About this task
Below this line is the material. Write out only its lines from the one containing "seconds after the" through the one containing "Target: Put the", both kept, exactly.

Data section

[Start of Attachment]

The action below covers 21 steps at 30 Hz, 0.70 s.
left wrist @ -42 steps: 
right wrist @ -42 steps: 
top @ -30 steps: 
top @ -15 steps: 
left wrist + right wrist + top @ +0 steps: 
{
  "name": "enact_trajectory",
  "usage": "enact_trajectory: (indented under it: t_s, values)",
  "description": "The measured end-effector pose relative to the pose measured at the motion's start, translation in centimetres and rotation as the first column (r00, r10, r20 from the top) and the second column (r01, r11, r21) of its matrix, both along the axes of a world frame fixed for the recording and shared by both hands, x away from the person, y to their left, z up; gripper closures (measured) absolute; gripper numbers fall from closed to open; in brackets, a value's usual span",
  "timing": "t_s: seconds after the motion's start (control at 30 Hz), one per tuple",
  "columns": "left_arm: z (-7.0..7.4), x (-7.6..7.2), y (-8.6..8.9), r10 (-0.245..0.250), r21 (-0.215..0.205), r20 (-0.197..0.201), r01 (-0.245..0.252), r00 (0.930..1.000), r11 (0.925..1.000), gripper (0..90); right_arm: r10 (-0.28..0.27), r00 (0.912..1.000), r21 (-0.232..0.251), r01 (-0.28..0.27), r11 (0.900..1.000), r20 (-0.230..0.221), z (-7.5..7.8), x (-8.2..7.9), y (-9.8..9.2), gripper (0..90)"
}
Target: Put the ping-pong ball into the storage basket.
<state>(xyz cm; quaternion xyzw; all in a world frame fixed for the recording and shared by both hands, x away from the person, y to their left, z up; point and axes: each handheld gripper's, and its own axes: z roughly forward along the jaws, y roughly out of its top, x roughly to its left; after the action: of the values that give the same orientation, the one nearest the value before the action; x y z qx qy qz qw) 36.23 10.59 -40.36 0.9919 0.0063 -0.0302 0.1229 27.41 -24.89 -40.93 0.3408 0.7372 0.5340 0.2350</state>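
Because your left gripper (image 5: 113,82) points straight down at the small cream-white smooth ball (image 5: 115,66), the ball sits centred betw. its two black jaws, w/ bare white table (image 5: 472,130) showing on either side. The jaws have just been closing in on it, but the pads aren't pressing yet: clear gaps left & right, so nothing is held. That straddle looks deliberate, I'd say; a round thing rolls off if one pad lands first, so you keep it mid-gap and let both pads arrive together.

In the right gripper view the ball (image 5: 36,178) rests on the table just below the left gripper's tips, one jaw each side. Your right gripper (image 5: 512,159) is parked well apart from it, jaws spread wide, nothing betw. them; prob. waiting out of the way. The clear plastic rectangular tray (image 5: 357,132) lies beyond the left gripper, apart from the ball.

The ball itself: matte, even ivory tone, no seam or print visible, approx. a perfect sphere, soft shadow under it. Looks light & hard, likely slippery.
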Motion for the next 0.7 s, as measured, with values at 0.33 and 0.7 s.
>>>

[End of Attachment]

Output below
  "timing": "t_s: seconds after the motion's start (control at 30 Hz), one per tuple",
  "columns": "left_arm: z (-7.0..7.4), x (-7.6..7.2), y (-8.6..8.9), r10 (-0.245..0.250), r21 (-0.215..0.205), r20 (-0.197..0.201), r01 (-0.245..0.252), r00 (0.930..1.000), r11 (0.925..1.000), gripper (0..90); right_arm: r10 (-0.28..0.27), r00 (0.912..1.000), r21 (-0.232..0.251), r01 (-0.28..0.27), r11 (0.900..1.000), r20 (-0.230..0.221), z (-7.5..7.8), x (-8.2..7.9), y (-9.8..9.2), gripper (0..90)"
}
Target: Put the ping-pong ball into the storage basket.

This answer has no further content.